Les pubs Nespresso, armes de destruction massive du cerveau

par Joaquim Defghi
vendredi 21 mars 2014

Connaissez-vous la pub Nespresso où George Clooney s’assied à la table d’une femme charmante pour aller ensuite chercher un autre « voluto » ? N’avez-vous pas ri ou à minima souri la première fois ? Qu’un acteur avec autant de sex-appeal que Mister George puisse ainsi se faire mener par le bout du nez provoque une profonde satisfaction. Mais attention ! Ce rire enchaîne.

Nous sommes entrés dans l’ère du normal.

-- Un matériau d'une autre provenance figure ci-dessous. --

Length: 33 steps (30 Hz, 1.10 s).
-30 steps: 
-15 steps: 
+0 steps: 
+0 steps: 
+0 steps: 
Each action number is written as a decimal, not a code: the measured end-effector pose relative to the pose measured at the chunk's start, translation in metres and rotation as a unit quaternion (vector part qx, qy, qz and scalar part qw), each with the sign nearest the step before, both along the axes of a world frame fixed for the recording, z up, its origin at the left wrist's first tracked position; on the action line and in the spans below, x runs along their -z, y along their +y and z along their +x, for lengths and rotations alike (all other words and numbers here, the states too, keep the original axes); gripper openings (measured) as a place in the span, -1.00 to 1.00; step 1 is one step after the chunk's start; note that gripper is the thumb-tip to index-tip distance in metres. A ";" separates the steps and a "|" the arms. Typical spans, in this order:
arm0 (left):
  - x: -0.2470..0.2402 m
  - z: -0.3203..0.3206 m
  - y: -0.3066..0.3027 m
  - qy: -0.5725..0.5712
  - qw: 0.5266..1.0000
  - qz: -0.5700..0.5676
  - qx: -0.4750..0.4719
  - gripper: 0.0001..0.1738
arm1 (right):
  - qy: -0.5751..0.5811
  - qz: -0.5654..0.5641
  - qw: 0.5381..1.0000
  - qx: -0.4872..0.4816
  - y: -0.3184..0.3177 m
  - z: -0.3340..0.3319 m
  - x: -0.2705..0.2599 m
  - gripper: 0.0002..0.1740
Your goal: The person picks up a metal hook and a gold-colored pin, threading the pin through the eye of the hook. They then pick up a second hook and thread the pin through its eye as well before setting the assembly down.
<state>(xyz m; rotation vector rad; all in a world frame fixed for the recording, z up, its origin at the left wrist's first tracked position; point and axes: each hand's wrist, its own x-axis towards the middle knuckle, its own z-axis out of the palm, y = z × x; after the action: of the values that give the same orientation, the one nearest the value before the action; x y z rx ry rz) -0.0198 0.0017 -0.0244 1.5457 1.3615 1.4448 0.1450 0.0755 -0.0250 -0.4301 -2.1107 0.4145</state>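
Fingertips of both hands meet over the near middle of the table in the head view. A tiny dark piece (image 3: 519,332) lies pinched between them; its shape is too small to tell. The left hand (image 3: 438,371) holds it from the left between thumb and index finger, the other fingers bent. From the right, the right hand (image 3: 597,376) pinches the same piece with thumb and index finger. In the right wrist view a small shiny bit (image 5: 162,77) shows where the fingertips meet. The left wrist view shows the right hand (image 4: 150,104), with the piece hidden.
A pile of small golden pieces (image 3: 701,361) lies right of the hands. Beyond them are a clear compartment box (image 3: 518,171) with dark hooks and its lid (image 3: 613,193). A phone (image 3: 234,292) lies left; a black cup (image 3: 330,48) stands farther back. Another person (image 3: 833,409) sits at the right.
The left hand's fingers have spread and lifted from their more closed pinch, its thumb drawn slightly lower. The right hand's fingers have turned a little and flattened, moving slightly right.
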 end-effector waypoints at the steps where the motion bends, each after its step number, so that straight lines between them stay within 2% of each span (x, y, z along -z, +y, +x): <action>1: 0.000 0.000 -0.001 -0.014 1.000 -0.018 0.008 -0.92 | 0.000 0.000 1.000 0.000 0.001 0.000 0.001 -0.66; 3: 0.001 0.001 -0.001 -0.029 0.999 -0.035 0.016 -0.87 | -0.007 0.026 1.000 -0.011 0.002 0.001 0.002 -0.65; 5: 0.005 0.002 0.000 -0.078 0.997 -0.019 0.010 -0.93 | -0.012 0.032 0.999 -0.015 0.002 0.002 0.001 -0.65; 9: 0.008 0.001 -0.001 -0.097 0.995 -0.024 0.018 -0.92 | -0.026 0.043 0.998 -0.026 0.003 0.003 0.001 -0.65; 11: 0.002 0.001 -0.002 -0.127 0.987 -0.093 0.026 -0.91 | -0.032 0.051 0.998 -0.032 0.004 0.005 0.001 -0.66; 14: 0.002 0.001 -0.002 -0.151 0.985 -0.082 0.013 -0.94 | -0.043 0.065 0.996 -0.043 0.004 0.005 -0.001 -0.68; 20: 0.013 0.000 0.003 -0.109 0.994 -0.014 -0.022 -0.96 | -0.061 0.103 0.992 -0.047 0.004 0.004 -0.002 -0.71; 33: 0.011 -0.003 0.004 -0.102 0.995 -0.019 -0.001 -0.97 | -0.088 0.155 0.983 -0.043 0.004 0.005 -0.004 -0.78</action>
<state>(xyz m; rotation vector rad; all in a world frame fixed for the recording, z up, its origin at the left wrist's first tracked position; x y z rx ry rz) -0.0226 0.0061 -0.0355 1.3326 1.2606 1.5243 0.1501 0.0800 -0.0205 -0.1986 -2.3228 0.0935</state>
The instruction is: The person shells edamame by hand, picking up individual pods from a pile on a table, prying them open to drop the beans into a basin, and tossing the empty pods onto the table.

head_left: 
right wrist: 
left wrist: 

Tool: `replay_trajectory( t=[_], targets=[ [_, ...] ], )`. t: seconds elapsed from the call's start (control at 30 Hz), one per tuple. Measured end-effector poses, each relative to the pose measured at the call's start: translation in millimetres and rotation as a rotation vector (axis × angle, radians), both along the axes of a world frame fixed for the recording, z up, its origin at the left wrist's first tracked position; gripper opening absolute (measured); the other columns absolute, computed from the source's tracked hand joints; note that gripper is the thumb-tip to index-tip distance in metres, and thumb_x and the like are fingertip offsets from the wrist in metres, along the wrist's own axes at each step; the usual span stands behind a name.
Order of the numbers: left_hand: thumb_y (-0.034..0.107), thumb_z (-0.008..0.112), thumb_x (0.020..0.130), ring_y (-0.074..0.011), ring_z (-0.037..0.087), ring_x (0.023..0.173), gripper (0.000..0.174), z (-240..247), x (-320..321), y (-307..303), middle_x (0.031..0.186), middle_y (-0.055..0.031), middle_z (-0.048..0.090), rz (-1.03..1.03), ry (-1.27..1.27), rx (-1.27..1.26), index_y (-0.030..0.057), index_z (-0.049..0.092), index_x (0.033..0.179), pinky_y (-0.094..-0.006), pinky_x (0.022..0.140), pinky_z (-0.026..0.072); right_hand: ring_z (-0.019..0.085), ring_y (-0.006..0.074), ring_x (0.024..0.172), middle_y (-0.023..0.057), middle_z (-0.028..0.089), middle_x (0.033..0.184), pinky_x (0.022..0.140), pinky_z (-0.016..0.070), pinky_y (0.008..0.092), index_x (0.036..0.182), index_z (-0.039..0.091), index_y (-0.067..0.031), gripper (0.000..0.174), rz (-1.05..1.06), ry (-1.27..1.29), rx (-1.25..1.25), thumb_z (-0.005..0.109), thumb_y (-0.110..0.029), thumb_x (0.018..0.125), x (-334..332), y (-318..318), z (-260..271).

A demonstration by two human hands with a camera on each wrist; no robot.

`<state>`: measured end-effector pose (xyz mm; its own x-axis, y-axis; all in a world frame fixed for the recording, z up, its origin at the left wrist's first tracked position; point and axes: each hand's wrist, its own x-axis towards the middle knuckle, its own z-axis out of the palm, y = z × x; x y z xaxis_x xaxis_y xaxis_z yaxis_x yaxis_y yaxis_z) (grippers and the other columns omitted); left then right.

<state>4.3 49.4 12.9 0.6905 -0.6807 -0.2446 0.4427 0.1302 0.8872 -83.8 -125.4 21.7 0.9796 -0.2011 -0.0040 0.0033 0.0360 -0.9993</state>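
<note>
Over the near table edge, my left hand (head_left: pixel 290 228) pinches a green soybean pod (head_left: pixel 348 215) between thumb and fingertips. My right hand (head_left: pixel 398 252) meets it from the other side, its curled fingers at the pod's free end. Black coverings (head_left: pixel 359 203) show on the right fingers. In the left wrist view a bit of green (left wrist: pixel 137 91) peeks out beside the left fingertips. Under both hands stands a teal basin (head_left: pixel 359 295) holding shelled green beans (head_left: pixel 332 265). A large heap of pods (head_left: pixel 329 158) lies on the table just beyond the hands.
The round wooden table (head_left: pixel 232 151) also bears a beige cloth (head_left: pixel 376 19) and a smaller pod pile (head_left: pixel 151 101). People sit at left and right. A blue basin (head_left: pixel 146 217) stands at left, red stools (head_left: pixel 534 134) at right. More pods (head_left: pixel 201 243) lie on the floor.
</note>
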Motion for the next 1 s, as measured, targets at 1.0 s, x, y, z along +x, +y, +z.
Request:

Le président est normal, les acteurs sont normaux, et il est normal qu’ils gagnent cent fois le SMIC. Afin de croire à cette normalité, rien de tel qu’un moment de détente où nous pouvons rire de ces gens qui nous surpassent tant, aussi bien par leur beauté (George Clooney only) que leur autorité (et encore, s’agissant de Hollande, à part faire la guerre, on ne sait pas trop comment il pourrait en avoir).
 
Nespresso surfe sur cette vague en y mêlant le rêve américain. En effet, la pub se déroule sur une terrasse, il ne s’agit pas d’un vulgaire bouiboui coincé au creux d’une ruelle sombre. Non, la lumière du soir abonde à profusion, elle illumine ces visages parfaits qui se dévoilent sous notre regard ébahi. Dans un premier temps, George Clooney entame un pas classique de drague, demandant avec un zeste de timidité de s’asseoir à la table d’une femme charmante.
 
Jusque là, tout va bien. Puis, la charmante créature accepte, ingénue, la proposition de George d’aller lui chercher un autre café. Alors que ce dernier est au bar, elle crie à l’ensemble d’une population à écrasante majorité féminine : « George Clooney est à l’intérieur ». Cette diversion lui permet de savourer le café oublié stupidement par l’acteur. Nous rions alors aux dépens de l’icône américaine qui pourtant ne perd rien dans cette mini-scène de son charme et de sa prestance.
 
L’hilarité permet d’évacuer la frustration de n’être qu’un Bidochon assis dans son canapé en vêtements décontractés, et non une star en costard au dernier étage d’un immeuble en train d’accoster une superbe créature. Si la femme n’inversait pas la domination en envoyant George aller se faire écharper par une meute de bimbos en furie, on pourrait qualifier cette pub de machiste, mais il ne faut pas prendre les publicitaires pour des demeurés, surtout quand ils sont payés aussi cher.
 
La pub permet donc de rapprocher l’acteur du spectateur en le rendant plus normal, plus humain, il se fait avoir comme tout le monde. De plus, tout en conservant le machisme de base par le décor et la troupe de femmes réagissant bêtement, elle le dédramatise, parce qu’au moins une femme n’est pas complètement débile. Mais une hirondelle fait-elle le printemps ?
 
J’en arrive au point essentiel, l’objectif du spot : la femme préfère le café à George Clooney. Cet élément ne peut être que risible, mais il est occulté par ce que j’ai décrit précédemment, il passe ainsi comme une lettre à la Poste. En fait, c’est encore plus pervers que cela. Le produit Nespresso agit comme un substitut à la satisfaction réelle. Plutôt que de vivre une expérience qui sera forcément moins parfaite que cette pub, pur produit de l’imaginaire, vous vous satisfaites de la consommation d’un produit qui vous rappellera, telle la madeleine de Proust, une scène que vous n’avez même pas vécue en vrai ! Une simple publicité vous enchaîne ainsi à ce monde imaginaire qui ne peut causer que tristesse et désillusion.